Syrie : pour une trêve humanitaire et au respect du droit des enfants

Syrie : l’appel de SOS Villages d’Enfants pour une trêve humanitaire et la protection des enfants

Tous les enfants pris en charge par SOS Villages d’Enfants Syrie sont sains et saufs, ainsi que les équipes.

Par mesure de sécurité, les activités du centre d’accueil de SOS Villages d’Enfants à Jaramana, ouvert en novembre 2017, ont été suspendues temporairement. De nombreuses familles, parmi celles auxquelles ce centre vient en aide, ont fui les combats pour se réfugier dans d’autres régions du pays.

 

Soulager les souffrances

Sos villages d'enfants SyrieSOS Villages d’Enfants lance un appel par la voix d’Alia Al-Dalli, directrice internationale pour le Moyen-Orient et l’Afrique du Nord, qui témoigne sur les combats de la Ghouta orientale et dans d’autres zones des faubourgs de Damas.
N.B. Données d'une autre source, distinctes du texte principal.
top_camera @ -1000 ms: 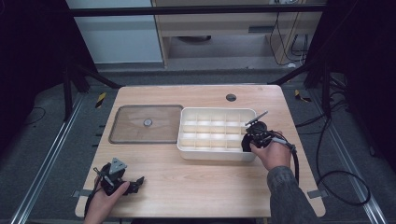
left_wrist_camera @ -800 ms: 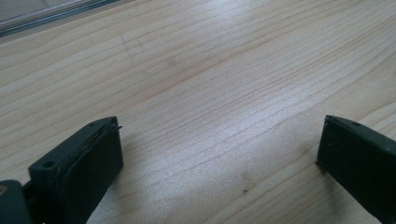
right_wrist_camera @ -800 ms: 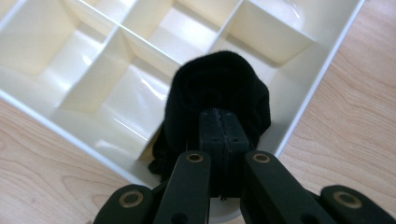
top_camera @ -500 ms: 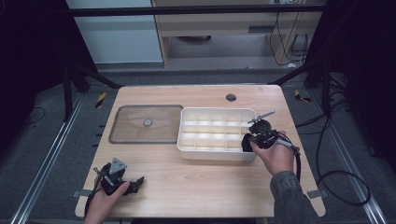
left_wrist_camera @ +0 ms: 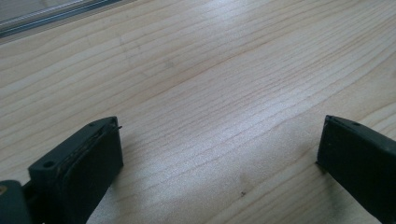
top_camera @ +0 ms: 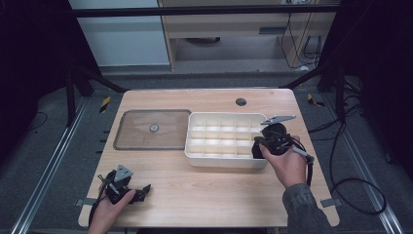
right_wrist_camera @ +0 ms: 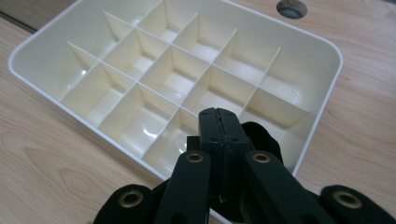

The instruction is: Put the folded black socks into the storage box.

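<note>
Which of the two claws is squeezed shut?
The right claw, hovering over the white divided box. Its two black jaws press together with nothing between them. The left claw, low over the wooden table, has jaws wide apart.

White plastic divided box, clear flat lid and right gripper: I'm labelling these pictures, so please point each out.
White plastic divided box [top_camera: 221, 137]: high view, on a middle divider.
Clear flat lid [top_camera: 141, 139]: high view, on its pane.
Right gripper [right_wrist_camera: 219, 122]: right gripper view, at the tips of its shut jaws.
</note>
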A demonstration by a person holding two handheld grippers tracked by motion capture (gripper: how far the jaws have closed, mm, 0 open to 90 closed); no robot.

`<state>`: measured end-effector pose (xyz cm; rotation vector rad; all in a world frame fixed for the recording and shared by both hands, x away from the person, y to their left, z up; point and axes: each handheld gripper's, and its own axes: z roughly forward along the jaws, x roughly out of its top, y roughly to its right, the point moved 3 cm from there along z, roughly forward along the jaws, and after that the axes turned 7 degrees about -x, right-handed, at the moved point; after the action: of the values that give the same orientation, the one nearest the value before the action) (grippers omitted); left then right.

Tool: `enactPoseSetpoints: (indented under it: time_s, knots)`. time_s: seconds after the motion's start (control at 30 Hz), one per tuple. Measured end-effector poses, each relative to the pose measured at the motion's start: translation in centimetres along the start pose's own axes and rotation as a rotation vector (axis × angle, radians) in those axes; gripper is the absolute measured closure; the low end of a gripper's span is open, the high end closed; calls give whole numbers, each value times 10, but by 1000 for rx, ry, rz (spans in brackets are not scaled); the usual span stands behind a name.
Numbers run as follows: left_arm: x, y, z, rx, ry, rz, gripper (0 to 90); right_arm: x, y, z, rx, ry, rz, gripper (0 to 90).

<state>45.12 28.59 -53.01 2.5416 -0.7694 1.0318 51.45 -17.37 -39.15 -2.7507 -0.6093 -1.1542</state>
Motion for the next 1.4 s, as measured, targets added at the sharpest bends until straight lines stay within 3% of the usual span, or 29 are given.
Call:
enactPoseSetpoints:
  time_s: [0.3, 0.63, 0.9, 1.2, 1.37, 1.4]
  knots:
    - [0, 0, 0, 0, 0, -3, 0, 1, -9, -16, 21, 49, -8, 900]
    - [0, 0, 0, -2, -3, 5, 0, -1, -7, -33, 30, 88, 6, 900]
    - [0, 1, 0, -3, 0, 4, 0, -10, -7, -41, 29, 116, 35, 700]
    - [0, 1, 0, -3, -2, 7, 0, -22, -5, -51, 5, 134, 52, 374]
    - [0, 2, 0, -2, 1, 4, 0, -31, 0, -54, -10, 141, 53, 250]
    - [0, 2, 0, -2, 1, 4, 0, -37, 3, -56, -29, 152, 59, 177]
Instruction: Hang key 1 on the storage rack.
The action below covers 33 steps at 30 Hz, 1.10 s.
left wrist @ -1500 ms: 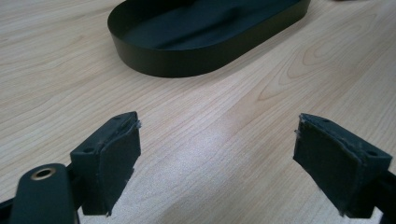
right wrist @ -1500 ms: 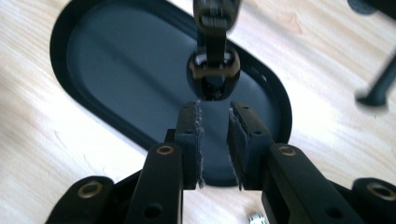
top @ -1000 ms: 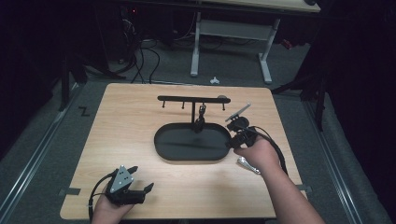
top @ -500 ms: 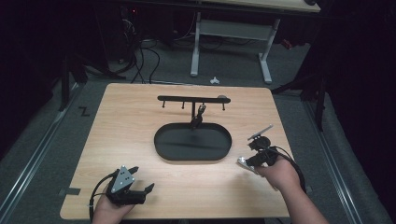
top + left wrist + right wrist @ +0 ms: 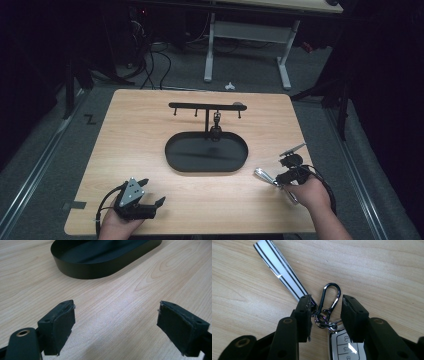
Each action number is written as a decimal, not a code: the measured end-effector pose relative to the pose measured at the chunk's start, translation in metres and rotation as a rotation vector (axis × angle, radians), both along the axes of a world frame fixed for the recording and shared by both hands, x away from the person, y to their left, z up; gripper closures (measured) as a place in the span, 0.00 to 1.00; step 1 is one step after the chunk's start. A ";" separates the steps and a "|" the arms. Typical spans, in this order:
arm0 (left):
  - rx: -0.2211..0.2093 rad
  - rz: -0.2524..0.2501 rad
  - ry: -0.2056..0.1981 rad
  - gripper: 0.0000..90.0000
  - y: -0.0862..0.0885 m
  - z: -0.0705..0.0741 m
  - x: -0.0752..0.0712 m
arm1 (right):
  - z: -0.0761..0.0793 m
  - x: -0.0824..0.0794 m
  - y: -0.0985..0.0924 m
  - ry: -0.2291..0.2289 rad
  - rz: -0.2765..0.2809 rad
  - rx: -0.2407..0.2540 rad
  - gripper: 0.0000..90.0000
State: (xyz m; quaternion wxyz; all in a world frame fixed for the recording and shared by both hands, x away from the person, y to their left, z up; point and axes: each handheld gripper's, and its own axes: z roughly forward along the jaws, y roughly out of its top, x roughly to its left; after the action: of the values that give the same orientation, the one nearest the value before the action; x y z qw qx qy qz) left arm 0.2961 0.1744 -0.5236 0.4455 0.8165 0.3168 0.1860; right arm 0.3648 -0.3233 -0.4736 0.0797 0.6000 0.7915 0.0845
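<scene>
Saw left gripper (image 5: 150, 205) wide open, empty, resting on light wooden table (image 5: 150, 125) near black oval metal tray (image 5: 206, 152). Right gripper (image 5: 324, 308) jaws just opening, straddling black carabiner key fob bunch (image 5: 328, 302), lying on table right of tray.

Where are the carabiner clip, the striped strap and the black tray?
carabiner clip (image 5: 331, 297), right gripper view, its curved top loop.
striped strap (image 5: 279, 271), right gripper view, middle of the band.
black tray (image 5: 172, 159), high view, its left rim.

A black oval metal tray (image 5: 235, 159) lies mid-desk, the black hook rack (image 5: 207, 106) behind it, the silver car-key bunch (image 5: 265, 176) to its right.
</scene>
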 end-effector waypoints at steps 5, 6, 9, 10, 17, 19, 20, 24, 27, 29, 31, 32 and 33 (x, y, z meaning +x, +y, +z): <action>0.000 0.001 0.000 0.17 0.000 0.000 0.000 | -0.004 0.000 -0.002 0.010 -0.007 -0.004 0.69; 0.000 0.000 0.000 0.17 0.000 0.000 0.000 | -0.005 0.001 -0.002 0.012 -0.008 -0.005 0.69; -0.001 0.002 -0.001 0.17 0.000 0.000 0.000 | -0.008 0.001 -0.003 0.017 -0.012 -0.002 0.71; -0.002 0.002 -0.002 0.17 0.000 0.000 0.000 | -0.008 0.001 -0.004 0.016 -0.012 -0.001 0.72; 0.000 -0.001 -0.002 0.17 0.000 0.000 0.000 | -0.010 0.004 -0.006 0.021 -0.024 0.016 0.75; 0.000 -0.001 -0.002 0.17 0.000 0.000 0.000 | -0.011 0.004 -0.006 0.027 -0.023 0.009 0.76; 0.000 0.000 -0.002 0.17 0.000 0.000 0.000 | -0.013 0.005 -0.006 0.035 -0.025 -0.001 0.77; 0.001 -0.001 -0.001 0.17 0.000 0.000 0.000 | -0.014 0.005 -0.005 0.035 -0.024 -0.003 0.79; 0.002 -0.003 -0.001 0.17 0.000 0.000 0.000 | -0.013 0.005 -0.003 0.034 -0.013 -0.019 0.81; 0.002 -0.002 -0.001 0.17 0.000 0.000 0.000 | -0.011 0.004 -0.002 0.021 -0.012 -0.018 0.86; 0.002 -0.002 -0.001 0.17 0.000 0.000 0.000 | -0.008 0.005 -0.002 0.015 -0.007 -0.017 0.91; 0.003 -0.002 -0.001 0.17 0.000 0.000 0.000 | -0.008 0.005 -0.002 0.010 -0.003 -0.018 0.93; 0.003 -0.002 -0.002 0.17 0.000 0.000 0.000 | -0.007 0.006 -0.002 0.008 -0.006 -0.019 0.93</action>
State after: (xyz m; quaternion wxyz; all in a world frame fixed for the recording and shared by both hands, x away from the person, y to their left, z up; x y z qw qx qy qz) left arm 0.2959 0.1744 -0.5233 0.4449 0.8173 0.3151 0.1865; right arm 0.3703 -0.3250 -0.4807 0.0827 0.6019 0.7908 0.0743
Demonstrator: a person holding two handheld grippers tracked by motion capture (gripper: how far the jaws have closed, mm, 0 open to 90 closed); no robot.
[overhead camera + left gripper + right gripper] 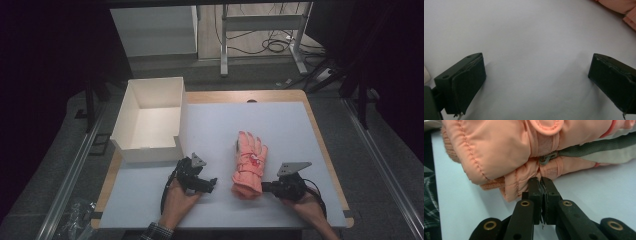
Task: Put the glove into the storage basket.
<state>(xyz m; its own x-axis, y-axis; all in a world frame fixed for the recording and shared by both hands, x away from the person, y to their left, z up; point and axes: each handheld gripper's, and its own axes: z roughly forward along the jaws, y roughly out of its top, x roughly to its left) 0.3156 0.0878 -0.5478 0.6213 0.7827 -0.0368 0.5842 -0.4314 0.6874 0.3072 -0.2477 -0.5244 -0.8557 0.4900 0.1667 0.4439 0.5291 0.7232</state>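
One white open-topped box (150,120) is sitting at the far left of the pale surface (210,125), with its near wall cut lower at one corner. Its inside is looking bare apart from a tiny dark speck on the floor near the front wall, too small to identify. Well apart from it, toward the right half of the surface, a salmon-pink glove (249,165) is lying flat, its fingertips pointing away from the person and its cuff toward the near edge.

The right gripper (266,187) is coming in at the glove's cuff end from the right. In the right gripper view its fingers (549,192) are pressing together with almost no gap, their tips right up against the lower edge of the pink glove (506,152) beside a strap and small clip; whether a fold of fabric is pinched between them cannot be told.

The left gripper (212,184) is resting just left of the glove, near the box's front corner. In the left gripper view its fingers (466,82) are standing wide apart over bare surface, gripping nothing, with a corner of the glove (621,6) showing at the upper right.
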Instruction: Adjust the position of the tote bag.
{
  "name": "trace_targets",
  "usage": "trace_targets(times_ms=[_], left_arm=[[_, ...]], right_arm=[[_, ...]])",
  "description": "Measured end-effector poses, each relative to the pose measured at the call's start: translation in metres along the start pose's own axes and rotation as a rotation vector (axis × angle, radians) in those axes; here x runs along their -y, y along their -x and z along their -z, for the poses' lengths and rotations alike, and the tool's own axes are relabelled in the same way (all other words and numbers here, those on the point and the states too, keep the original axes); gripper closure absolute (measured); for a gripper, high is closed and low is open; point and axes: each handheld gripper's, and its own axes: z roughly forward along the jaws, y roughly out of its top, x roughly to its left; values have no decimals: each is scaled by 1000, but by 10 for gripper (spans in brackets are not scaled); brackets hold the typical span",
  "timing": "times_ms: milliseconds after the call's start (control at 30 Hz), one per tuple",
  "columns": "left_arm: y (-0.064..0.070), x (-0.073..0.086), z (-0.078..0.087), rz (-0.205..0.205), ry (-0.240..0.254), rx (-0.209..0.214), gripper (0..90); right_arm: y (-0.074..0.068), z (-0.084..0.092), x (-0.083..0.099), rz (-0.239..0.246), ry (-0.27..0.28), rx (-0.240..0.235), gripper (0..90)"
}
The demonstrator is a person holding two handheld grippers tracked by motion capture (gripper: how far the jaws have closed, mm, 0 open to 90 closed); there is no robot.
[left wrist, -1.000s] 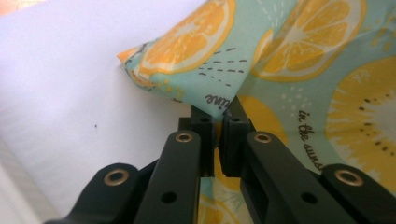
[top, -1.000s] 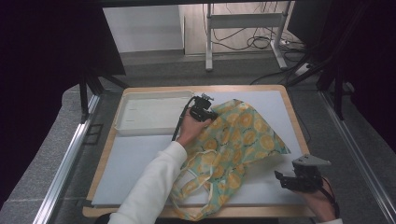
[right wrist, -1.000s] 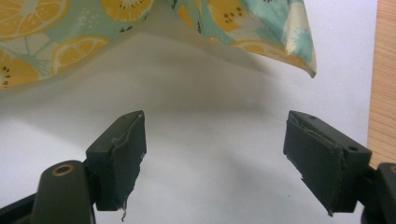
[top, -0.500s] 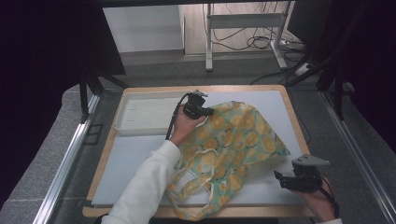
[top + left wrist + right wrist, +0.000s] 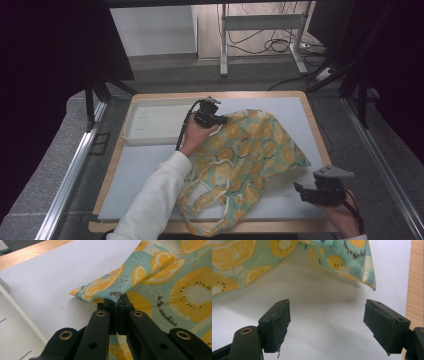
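The cloth bag (image 5: pixel 250 160), printed with citrus slices, lies across the middle of the bench (image 5: pixel 150 165), its handles toward the near edge. The left tongs (image 5: pixel 212 119) are clamped on the bag's far corner beside the white tray (image 5: pixel 155 125); the left gripper view shows fabric pinched there. The right tongs (image 5: pixel 327 322) stand open by the near right corner, apart from the bag's lifted edge.
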Motion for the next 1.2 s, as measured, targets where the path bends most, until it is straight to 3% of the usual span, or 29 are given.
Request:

« SOS Villages d’Enfants est profondément concernée par l’intensification des combats dans les faubourgs de l’est de Damas et le risque extrême encouru par les enfants et les populations civiles. La situation actuelle, d’une rare violence, expose les enfants à des dangers inacceptables au quotidien et à de graves traumatismes à long terme.

Afin de soulager les souffrances, nous demandons aux parties en présence de permettre l’acheminement de l’aide humanitaire dans les zones assiégées de la Ghouta orientale, près de Damas, et à travers la Syrie ».

 

Sécurité et protection pour les enfants 

« Nous leur demandons instamment d’assurer la sécurité et la protection des enfants, leur droit fondamental selon les règles internationales, et de mettre fin aux attaques qui menacent les écoles et les hôpitaux.

Les combats des faubourgs de Damas n’ont pas directement touché les villages d’enfants SOS et les autres programmes. Nous travaillons sans relâche pour assurer la sécurité de tous ceux que nous prenons en charge ainsi que de nos équipes.

Après sept années de guerre, nous sommes profondément reconnaissants aux équipes et aux bénévoles de SOS Villages d’Enfants qui travaillent chaque jour pour les enfants et les jeunes que nous prenons en charge et aussi pour les familles à Alep, Damas et Tartous ».

Plus de 400 civils, dont une centaine d’enfants, ont été tués depuis le 18 février lors d’intenses bombardements dans l’enclave de la Ghouta orientale où sont assiégés 400 000 habitants.